TASK DETAILS —
Output only the lines below from the one containing "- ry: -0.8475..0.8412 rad" to the one containing "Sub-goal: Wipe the", exactly as written, both ends kept.

SOURCE DATA —
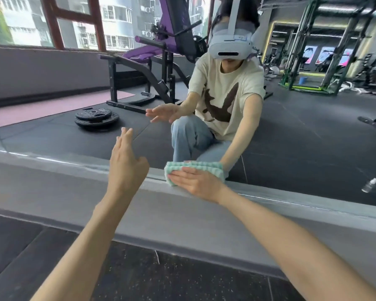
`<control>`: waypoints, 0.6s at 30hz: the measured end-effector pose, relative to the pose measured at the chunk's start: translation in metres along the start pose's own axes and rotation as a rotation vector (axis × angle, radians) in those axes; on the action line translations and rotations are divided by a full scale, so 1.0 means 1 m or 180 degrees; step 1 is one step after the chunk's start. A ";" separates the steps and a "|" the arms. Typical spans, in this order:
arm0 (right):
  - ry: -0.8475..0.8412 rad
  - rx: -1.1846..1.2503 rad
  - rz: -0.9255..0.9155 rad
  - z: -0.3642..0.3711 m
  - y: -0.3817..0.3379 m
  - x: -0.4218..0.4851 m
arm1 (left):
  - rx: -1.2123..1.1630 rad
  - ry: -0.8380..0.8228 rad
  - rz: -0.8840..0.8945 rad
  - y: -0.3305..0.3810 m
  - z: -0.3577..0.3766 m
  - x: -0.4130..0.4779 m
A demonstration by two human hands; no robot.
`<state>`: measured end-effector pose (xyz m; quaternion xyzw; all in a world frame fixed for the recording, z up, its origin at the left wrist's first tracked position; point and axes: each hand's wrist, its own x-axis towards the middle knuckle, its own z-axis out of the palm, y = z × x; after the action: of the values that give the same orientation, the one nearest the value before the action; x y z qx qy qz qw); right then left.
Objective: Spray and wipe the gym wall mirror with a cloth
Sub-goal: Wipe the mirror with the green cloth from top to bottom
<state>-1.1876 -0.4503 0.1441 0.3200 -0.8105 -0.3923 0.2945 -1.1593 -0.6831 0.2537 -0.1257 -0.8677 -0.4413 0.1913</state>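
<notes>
Gym mirror [291,137], low edge: cloth [170,175] under right hand [197,182]

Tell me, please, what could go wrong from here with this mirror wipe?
The open left hand hovers near the mirror and might leave fingerprints on it. The right hand presses the cloth flat at the glass's bottom edge, so the cloth may slip onto the grey ledge and carry dirt back.

Head-worn view, low, near mirror [291,137]
</notes>
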 end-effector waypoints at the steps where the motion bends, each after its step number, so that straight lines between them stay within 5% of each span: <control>1: 0.0094 -0.0027 -0.0093 -0.005 0.010 0.007 | -0.0018 0.0000 -0.0065 0.000 -0.011 -0.003; 5: 0.0428 -0.0675 0.0361 -0.053 0.107 0.066 | 0.0123 0.0023 -0.0036 0.003 -0.038 0.005; 11: 0.0785 -0.0397 0.1125 -0.152 0.252 0.133 | 0.0284 -0.0183 0.0071 0.028 -0.066 0.055; 18: 0.1668 0.0271 0.2562 -0.190 0.282 0.212 | 0.0479 -0.0024 0.0454 0.032 -0.128 0.122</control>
<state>-1.2626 -0.5570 0.5229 0.0807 -0.7839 -0.1198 0.6039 -1.2279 -0.7627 0.3996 -0.1742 -0.8879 -0.3597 0.2279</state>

REPLY TO THE TASK —
  - ry: -0.8475..0.8412 rad
  - rx: -1.1846..1.2503 rad
  - rz: -0.9255..0.9155 rad
  - z: -0.3642..0.3711 m
  - y: -0.3817..0.3379 m
  - x: -0.4218..0.4851 m
arm1 (left):
  - rx: -1.2123..1.1630 rad
  - ry: -0.8380..0.8228 rad
  - rz: -0.8840..0.8945 rad
  - y: -0.3305..0.3810 m
  - z: -0.3577..0.3766 m
  - x: -0.4130..0.4779 m
A demonstration by two human hands; no robot.
`<state>`: measured end-effector pose (xyz m; quaternion xyzw; all in a world frame fixed for the recording, z up, its origin at the left wrist's first tracked position; point and axes: each hand's wrist, its own x-axis towards the middle knuckle, its own z-axis out of the palm, y = z × x; after the action: of the values that give the same orientation, the one nearest the value before the action; x y z qx qy qz qw); right then left.
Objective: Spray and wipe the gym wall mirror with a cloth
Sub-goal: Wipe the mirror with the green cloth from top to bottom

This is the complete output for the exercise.